Por Anônimo
Pelo telefone, tocava a coisa nova. Foi nessa época que inaugurou-se a casa. Casa simples, casa forte, toda preta. Erguida no Morro da Conceição, ninguém soube dizer direito quem construiu. No passado, davam certeza ter sido feita com o som dos corpos em dança, batuques construtores. Depois, a casa passou a ser de Donga. Ainda depois, se dizia ser de Nelson, de Dorival, de Agenor, de Dolores, de Antônio Carlos e seus amigos, de Jorge, Dalva, Clara e até de Alcione. A cada hora se dava a certeza de um. A casa trocava de dono como os tempos trocavam as lembranças. Até houve tempos em que quiseram e pintaram a casa de branco. Todas as paredes, piso e teto, dentro e fora.
Toda segunda-feira, quem passasse perto juraria ouvir a música emanando de dentro das quatro paredes. Os de fora estranhavam o som, e perguntavam quem morava na casa. “A gente”, respondiam naturalmente os moradores das casas vizinhas e os frequentes da região. Muitas vezes já se jurou ver a própria casa balançando ao embalo do som. Não se sabe quem nem como, mas se dizia que um rádio era que tocava, sem interrupção, de dentro daquele terreno. O povo da região era contagiado. É preciso cantar, eles aprenderam.

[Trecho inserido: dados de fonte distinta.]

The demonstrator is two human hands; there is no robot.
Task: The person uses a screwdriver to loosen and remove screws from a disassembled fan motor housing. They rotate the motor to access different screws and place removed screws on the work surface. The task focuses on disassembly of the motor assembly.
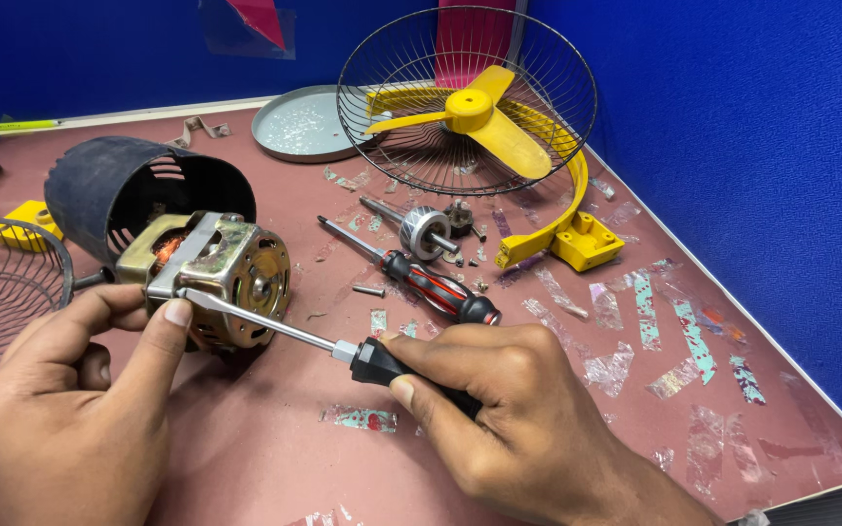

De uns tempos pra cá, a casa foi fechada. Um pouco depois de pintarem-na de branco. “Coisa do governo” era o que se dizia na região. Tapumes em toda a frente da casa que dava para a rua. Não seria mais permitida nem tolerada a casa. Ou melhor, os sorrisos que as pessoas davam ao passar pela casa. Os sonhos que os vizinhos tinham durante a noite. Mas a verdade é que ninguém nunca conseguiu entrar naquela casa. Ela ficou tapada, com dois guardas à frente. E uma placa: “está proibido”.
Os anos passaram rápido. Passaram tristes ao silêncio. A música foi suplantada por outros barulhos, muito maiores e mais importantes e mais urgentes. Não havia mais os policiais. A placa, complementada com letra esdrúxula “…proibir”. Houve resistência às autoridades. Ergueu-se uma bandeira branca no telhado da casa. Mas as gerações se trocam, os tempos mudam e mudam as vontades.
Uns poucos ouvidos ainda atentos, umas poucas bocas ainda dispostas a sorrir juram ouvir baixinho, a velha música quando passam na frente da casa. Isso quando o mundo em breve trégua suspira.
Triste ver que não se tem permitido tanto canto e tanta dança para o mundo. Da casa, porém, das paredes envelhecidas com a tinta branca finalmente descascada para mostrar de novo sua cor, o Samba continua a emanar.